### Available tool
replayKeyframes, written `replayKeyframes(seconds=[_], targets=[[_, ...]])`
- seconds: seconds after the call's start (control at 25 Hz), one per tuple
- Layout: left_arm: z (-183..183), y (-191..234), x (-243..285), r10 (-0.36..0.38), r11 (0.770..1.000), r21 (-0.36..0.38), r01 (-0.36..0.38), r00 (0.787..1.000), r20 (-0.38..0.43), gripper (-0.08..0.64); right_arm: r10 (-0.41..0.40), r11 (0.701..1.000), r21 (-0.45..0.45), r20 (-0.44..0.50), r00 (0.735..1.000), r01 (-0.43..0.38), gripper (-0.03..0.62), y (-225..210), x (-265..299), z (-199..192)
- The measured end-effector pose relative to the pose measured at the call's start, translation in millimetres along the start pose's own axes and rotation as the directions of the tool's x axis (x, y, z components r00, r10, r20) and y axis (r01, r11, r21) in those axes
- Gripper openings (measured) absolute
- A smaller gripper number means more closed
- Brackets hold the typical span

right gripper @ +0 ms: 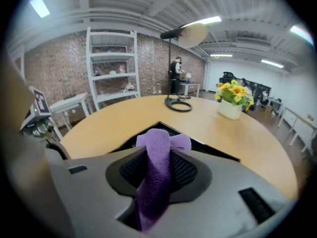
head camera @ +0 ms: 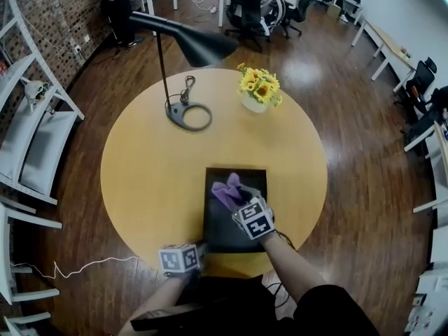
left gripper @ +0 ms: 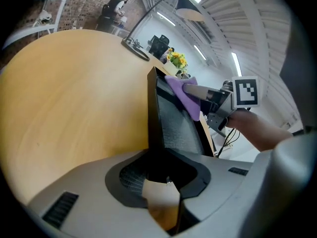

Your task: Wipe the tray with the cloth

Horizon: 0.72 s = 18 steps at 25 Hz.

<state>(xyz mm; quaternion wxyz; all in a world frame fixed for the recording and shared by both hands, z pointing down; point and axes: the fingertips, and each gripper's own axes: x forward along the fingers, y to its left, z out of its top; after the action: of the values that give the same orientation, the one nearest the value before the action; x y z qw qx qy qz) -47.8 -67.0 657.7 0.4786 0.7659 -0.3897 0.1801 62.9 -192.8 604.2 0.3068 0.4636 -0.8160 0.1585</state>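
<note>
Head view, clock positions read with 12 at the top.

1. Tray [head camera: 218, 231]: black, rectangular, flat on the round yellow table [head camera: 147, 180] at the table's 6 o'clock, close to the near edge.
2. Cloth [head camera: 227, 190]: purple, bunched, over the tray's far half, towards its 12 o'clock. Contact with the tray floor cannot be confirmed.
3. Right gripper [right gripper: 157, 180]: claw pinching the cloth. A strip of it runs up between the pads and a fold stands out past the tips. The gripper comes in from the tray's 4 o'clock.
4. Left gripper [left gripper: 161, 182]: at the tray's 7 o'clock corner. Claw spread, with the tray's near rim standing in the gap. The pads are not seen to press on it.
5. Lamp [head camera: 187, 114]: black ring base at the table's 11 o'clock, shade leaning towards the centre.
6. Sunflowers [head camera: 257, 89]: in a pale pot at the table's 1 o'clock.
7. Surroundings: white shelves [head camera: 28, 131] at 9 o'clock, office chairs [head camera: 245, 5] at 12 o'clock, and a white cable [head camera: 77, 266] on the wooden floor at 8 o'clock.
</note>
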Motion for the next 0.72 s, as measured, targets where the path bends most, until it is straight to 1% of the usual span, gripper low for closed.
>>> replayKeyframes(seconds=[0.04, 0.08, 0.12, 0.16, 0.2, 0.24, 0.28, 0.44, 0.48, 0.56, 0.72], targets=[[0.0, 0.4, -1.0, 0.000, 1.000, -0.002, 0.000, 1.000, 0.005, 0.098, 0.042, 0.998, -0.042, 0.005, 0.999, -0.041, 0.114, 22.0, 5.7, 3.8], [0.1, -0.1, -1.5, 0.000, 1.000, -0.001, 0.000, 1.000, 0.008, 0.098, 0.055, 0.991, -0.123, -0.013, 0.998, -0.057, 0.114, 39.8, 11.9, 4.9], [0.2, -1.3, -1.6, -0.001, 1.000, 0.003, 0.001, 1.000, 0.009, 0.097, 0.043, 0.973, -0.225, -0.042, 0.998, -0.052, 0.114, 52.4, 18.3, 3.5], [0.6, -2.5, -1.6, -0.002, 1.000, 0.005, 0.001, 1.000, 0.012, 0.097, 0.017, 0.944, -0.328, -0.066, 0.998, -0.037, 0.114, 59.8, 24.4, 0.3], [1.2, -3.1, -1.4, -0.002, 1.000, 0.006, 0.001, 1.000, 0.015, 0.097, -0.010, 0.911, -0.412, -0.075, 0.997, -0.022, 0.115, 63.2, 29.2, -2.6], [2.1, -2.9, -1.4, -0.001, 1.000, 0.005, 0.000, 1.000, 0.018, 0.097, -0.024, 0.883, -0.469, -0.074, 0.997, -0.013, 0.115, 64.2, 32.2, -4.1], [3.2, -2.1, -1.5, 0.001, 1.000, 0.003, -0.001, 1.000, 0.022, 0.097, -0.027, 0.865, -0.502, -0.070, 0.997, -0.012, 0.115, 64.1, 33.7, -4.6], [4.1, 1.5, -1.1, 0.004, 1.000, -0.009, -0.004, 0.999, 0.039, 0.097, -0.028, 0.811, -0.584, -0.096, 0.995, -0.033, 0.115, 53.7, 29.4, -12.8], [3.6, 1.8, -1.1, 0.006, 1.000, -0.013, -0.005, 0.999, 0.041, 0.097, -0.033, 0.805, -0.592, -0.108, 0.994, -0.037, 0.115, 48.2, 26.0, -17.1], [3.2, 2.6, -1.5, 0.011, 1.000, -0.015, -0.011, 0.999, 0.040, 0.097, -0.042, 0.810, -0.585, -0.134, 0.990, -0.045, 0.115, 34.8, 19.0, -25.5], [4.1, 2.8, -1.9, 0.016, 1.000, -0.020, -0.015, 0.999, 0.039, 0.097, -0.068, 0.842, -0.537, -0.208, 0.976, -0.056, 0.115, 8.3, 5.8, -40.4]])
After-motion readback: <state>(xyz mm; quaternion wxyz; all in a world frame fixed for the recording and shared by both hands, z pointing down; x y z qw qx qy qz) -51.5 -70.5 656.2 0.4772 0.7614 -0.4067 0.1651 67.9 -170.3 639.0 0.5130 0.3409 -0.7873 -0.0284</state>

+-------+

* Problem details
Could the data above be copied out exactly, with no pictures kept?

* Solution to this exercise
### Available tool
replayKeyframes, written `replayKeyframes(seconds=[_], targets=[[_, ...]])`
- seconds: seconds after the call's start (control at 25 Hz), one per tuple
- Layout: left_arm: z (-183..183), y (-191..234), x (-243..285), r10 (-0.36..0.38), r11 (0.770..1.000), r21 (-0.36..0.38), r01 (-0.36..0.38), r00 (0.787..1.000), r20 (-0.38..0.43), gripper (-0.08..0.64); right_arm: r10 (-0.41..0.40), r11 (0.701..1.000), r21 (-0.45..0.45), r20 (-0.44..0.50), r00 (0.735..1.000), r01 (-0.43..0.38), gripper (-0.03..0.62), y (-225..210), x (-265..299), z (-199..192)
- The measured end-effector pose relative to the pose measured at the call's start, translation in millimetres along the start pose's own axes and rotation as the directions of the tool's x axis (x, y, z components r00, r10, r20) and y axis (r01, r11, r21) in those axes
- Gripper openings (measured) absolute
- A smaller gripper number means more closed
- Brackets hold the typical span

right gripper @ +0 ms: 
head camera @ +0 ms: 
left gripper @ +0 ms: 

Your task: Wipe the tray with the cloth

Horizon: 0.72 s = 18 steps at 25 Hz.

<state>(xyz mm; quaternion wxyz; all in a world frame fixed for the recording and shared by both hands, z pointing down; point and axes: the fingertips, and each gripper's own axes: x forward along the fingers, y to its left, z out of its top; after the action: of the values that give the same orientation, the one nearest the value before the action; x y z qw qx qy qz) -47.8 -67.0 657.7 0.4786 0.7659 -0.3897 0.1801 62.9 -192.8 604.2 0.3068 0.4636 -0.8160 0.1585</state>
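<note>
Head view, clock positions read with 12 at the top.

1. Tray [head camera: 218, 231]: black, rectangular, flat on the round yellow table [head camera: 147, 180] at the table's 6 o'clock, close to the near edge.
2. Cloth [head camera: 227, 190]: purple, bunched, over the tray's far half, towards its 12 o'clock. Contact with the tray floor cannot be confirmed.
3. Right gripper [right gripper: 157, 180]: claw pinching the cloth. A strip of it runs up between the pads and a fold stands out past the tips. The gripper comes in from the tray's 4 o'clock.
4. Left gripper [left gripper: 161, 182]: at the tray's 7 o'clock corner. Claw spread, with the tray's near rim standing in the gap. The pads are not seen to press on it.
5. Lamp [head camera: 187, 114]: black ring base at the table's 11 o'clock, shade leaning towards the centre.
6. Sunflowers [head camera: 257, 89]: in a pale pot at the table's 1 o'clock.
7. Surroundings: white shelves [head camera: 28, 131] at 9 o'clock, office chairs [head camera: 245, 5] at 12 o'clock, and a white cable [head camera: 77, 266] on the wooden floor at 8 o'clock.
</note>
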Motion for the next 0.72 s, as measured, targets where the path bends most, until it is straight to 1% of the usual span, gripper low for closed.
>>> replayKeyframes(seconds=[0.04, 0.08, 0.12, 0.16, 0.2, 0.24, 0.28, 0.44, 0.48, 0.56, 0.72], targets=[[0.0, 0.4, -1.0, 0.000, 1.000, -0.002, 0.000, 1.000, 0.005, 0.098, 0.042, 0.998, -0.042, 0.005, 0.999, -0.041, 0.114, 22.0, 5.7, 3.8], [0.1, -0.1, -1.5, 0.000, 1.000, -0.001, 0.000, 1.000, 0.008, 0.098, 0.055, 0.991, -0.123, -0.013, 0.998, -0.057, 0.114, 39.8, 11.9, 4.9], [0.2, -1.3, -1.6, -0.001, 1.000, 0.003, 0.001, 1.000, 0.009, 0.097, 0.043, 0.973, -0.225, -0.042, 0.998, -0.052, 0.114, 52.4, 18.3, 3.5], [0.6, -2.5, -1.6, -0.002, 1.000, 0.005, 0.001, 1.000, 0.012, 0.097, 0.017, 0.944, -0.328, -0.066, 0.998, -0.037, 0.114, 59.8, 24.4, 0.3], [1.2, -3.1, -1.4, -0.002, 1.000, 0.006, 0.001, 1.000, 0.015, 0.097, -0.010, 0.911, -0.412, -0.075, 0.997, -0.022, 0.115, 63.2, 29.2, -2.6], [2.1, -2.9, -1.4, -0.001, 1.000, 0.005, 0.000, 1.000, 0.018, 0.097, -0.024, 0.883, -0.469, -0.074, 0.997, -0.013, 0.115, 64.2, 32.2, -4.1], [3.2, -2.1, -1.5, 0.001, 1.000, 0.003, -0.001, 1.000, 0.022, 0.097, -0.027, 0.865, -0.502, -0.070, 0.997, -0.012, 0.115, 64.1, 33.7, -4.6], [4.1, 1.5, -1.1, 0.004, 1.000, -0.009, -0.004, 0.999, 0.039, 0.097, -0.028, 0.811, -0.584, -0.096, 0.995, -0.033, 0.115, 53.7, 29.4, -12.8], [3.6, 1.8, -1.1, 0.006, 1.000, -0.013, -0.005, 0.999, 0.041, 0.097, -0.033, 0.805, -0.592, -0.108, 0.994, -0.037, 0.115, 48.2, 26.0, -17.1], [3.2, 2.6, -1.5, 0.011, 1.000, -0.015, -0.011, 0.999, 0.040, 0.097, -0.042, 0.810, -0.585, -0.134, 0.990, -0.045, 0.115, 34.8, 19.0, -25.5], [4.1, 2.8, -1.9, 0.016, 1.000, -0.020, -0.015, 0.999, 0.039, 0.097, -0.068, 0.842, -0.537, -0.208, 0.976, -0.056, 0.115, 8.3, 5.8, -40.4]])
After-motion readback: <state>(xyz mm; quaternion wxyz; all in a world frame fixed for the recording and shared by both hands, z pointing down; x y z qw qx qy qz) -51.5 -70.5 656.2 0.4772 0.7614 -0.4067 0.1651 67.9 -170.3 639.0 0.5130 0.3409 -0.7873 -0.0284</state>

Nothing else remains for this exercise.